**Task data**.
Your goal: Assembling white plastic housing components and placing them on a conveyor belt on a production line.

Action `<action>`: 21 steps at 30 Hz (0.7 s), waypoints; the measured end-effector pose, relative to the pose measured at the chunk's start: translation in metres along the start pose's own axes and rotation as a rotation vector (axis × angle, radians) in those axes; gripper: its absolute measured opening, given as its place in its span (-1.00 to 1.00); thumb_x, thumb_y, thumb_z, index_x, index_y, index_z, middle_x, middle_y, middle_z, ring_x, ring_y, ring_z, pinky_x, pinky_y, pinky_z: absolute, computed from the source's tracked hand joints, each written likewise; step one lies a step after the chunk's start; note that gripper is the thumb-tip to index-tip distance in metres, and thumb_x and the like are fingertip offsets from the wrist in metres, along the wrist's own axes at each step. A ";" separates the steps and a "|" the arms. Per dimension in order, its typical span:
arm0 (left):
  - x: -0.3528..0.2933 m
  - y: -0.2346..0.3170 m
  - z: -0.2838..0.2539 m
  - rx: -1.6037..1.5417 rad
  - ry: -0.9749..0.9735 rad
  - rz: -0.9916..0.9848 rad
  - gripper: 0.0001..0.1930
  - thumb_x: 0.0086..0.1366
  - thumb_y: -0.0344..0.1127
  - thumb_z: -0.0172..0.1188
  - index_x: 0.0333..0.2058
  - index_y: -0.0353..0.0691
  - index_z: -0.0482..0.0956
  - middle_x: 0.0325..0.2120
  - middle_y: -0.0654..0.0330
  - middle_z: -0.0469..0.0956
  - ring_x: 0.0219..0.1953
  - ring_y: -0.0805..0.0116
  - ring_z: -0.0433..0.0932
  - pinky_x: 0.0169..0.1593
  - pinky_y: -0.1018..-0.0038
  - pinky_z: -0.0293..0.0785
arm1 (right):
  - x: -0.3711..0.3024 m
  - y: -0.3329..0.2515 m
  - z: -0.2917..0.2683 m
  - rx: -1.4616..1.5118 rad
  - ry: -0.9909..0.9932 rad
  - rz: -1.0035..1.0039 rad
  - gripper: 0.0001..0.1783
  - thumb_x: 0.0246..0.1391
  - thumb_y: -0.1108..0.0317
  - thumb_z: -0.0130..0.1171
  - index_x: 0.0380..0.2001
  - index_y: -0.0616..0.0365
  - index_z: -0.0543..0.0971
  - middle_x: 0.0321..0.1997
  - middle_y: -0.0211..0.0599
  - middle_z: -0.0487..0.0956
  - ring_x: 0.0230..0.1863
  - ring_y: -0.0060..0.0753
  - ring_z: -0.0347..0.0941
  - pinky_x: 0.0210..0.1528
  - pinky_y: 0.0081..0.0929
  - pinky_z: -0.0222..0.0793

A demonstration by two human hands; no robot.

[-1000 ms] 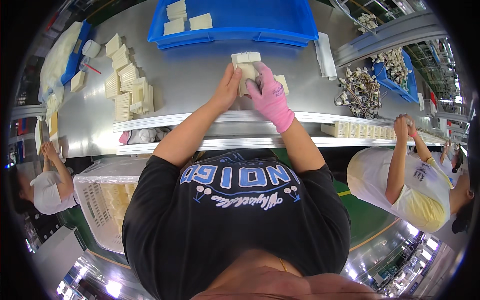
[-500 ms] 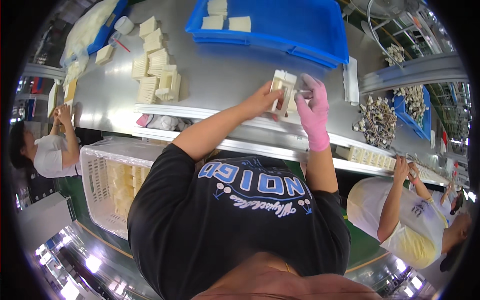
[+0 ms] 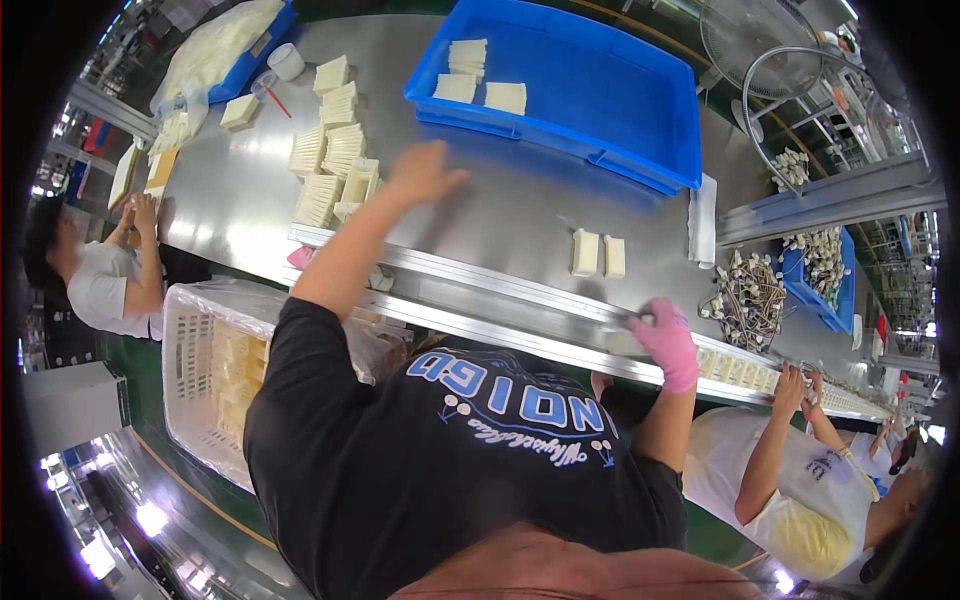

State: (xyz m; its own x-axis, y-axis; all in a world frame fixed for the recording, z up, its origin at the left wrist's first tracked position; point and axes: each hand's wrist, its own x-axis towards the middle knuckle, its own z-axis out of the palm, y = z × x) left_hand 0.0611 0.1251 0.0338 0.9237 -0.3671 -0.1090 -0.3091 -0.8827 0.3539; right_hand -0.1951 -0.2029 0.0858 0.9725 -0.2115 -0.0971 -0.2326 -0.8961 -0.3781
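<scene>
The steel table (image 3: pixel 520 215) is carrying a blue tray (image 3: pixel 600 90), cream block stacks (image 3: pixel 335 175) and two blocks (image 3: pixel 597 254) (side by side).

Light: bright and even, from overhead.
Glare: pale sheen on the steel table (image 3: pixel 250 200); lamp spots reflect off the floor at lower left.
Blur: the raised left hand (image 3: pixel 422 172) is smeared by motion.
Edges: strong fisheye bending, black rim around the picture.
</scene>
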 end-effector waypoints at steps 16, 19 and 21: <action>0.002 -0.026 0.032 0.126 -0.124 -0.204 -0.32 -0.09 -0.10 0.16 -0.02 -0.27 0.12 -0.26 -0.11 0.41 -0.19 -0.01 0.44 -0.15 0.27 0.39 | 0.139 0.010 0.083 -0.183 -0.250 0.185 -0.48 -0.29 0.19 0.05 -0.22 0.29 0.31 -0.28 0.04 0.48 -0.16 -0.02 0.38 -0.14 -0.29 0.29; -0.003 -0.006 0.024 0.066 -0.134 -0.310 -0.36 -0.03 -0.12 0.11 0.02 -0.19 0.11 -0.16 -0.10 0.33 -0.10 0.07 0.38 -0.15 0.24 0.39 | 0.143 0.007 0.091 -0.360 -0.407 0.301 -0.53 -0.14 0.13 0.00 -0.15 0.15 0.32 -0.13 -0.10 0.45 -0.07 -0.12 0.36 -0.09 -0.31 0.28; -0.004 -0.001 0.018 0.117 0.017 -0.208 -0.46 0.01 -0.24 0.06 0.03 -0.05 0.18 0.01 -0.05 0.18 0.08 0.14 0.19 -0.01 0.20 0.27 | 0.146 0.017 0.099 -0.346 -0.396 0.312 -0.49 -0.16 0.12 0.03 -0.13 0.14 0.31 -0.13 -0.13 0.46 -0.06 -0.14 0.37 -0.10 -0.30 0.28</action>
State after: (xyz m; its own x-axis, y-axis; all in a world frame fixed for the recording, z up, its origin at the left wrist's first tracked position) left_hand 0.0532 0.1223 0.0173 0.9737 -0.1694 -0.1524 -0.1345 -0.9672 0.2155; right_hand -0.0575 -0.2104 -0.0264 0.7670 -0.3823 -0.5153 -0.4256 -0.9041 0.0374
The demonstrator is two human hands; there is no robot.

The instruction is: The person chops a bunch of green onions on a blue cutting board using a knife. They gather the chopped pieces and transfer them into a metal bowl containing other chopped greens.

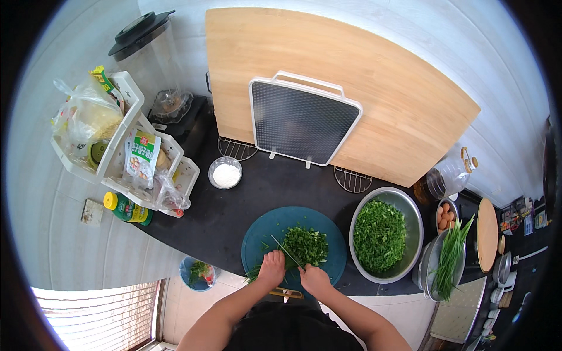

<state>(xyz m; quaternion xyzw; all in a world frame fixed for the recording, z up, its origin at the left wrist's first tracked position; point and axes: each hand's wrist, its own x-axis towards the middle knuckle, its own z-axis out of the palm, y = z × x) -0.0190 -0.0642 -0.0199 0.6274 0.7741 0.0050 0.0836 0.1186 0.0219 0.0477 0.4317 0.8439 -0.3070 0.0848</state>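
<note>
On the round teal cutting board [333,234], my left hand [271,269] is closed over a bunch of chives [253,272], pressing them down near the board's front edge. My right hand [315,281] grips a knife [285,250]; its handle is hidden in the fist and the narrow blade slants up to the left. The blade lies between my left fingers and a heap of chopped chives [307,244]. To the right stands a large steel bowl [386,279] full of chopped greens [379,233].
Whole long chives [451,257] lie across a metal pot at the right, beside a bowl of eggs [446,216]. A small bowl of white powder [226,175] sits behind the board. White baskets [120,149] stand left; a large wooden board [386,99] leans at the back.
</note>
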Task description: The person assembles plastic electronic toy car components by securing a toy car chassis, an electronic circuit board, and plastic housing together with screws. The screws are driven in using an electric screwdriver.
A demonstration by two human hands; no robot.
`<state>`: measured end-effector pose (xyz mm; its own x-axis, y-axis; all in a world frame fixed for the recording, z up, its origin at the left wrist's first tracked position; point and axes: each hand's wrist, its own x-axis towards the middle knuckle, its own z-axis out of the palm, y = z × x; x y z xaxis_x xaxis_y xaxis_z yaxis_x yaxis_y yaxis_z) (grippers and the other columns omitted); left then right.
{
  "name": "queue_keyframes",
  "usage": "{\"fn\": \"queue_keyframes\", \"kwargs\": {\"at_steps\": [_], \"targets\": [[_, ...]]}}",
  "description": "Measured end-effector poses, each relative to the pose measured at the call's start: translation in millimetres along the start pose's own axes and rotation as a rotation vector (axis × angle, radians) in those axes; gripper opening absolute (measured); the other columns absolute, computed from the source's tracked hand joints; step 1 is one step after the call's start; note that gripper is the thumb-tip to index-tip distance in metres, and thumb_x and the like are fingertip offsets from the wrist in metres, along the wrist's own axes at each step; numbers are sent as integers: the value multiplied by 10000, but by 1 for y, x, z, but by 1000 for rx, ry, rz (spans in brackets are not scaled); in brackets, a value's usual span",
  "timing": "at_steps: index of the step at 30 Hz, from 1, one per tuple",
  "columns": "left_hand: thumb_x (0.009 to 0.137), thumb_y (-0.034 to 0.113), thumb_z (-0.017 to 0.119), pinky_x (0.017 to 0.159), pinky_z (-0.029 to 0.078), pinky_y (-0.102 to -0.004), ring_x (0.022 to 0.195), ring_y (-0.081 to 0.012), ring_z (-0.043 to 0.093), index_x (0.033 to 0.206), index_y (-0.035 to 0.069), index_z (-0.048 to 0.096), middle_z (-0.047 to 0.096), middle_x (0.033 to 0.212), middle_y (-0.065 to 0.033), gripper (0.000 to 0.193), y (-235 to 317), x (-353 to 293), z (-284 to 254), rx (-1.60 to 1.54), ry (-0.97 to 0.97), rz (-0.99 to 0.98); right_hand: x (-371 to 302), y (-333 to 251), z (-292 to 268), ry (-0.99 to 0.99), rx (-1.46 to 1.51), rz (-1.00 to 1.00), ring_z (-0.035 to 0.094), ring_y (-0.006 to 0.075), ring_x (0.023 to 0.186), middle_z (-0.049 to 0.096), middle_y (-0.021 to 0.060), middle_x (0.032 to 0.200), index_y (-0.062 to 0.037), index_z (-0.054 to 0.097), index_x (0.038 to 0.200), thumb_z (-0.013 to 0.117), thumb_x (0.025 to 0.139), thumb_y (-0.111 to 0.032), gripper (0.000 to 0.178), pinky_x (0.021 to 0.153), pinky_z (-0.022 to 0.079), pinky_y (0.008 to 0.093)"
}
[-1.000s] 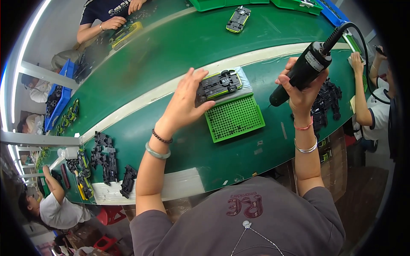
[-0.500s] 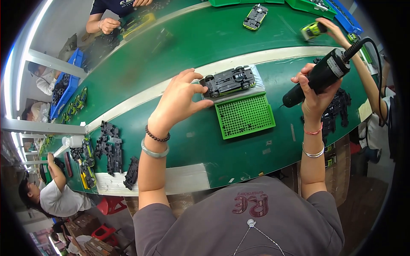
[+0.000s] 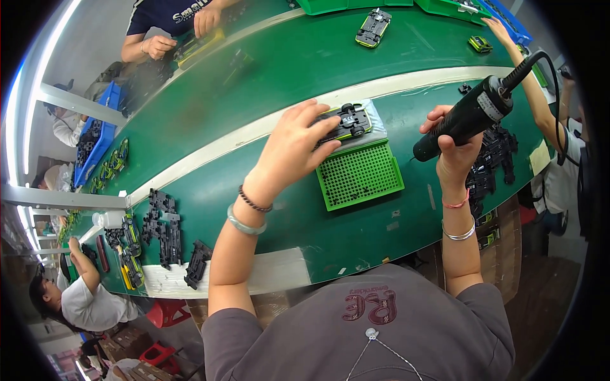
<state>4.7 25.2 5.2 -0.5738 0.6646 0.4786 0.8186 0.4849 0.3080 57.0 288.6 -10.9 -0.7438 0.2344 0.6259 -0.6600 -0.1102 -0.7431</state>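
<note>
An upside-down toy car (image 3: 352, 122) with a black underside and yellow-green edges lies on a pale pad at the middle of the table. My left hand (image 3: 298, 140) is closed over its left half, hiding that end; the right wheels show. In my right hand (image 3: 459, 149) is a black corded electric screwdriver (image 3: 467, 117), tilted with its tip down to the left, apart from the car. Just below the car sits a bright green perforated tray (image 3: 398, 171) with small dark pieces, probably screws, in some holes.
Black chassis parts lie left (image 3: 166, 228) and right (image 3: 499, 155). The screwdriver's cord (image 3: 551, 60) loops at upper right. A white strip (image 3: 210, 147) crosses the green table. Another upturned car (image 3: 373, 28) lies beyond it. Co-workers' hands (image 3: 159, 46) are across the table; another's arm reaches in at right.
My left hand has moved right and up, from the car's left end to over its left half. The screwdriver has shifted slightly left. A co-worker at upper right has let go of a small car.
</note>
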Motion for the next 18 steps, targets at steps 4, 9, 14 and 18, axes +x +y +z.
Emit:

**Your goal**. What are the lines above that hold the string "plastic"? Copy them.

**Exercise output**.
Your goal: Assembling white plastic housing components and placing them on a conveyor belt on a production line.
Task description: The person assembles plastic electronic toy car components by securing a toy car chassis, an electronic circuit board, and plastic housing together with screws. The screws are driven in using an electric screwdriver.

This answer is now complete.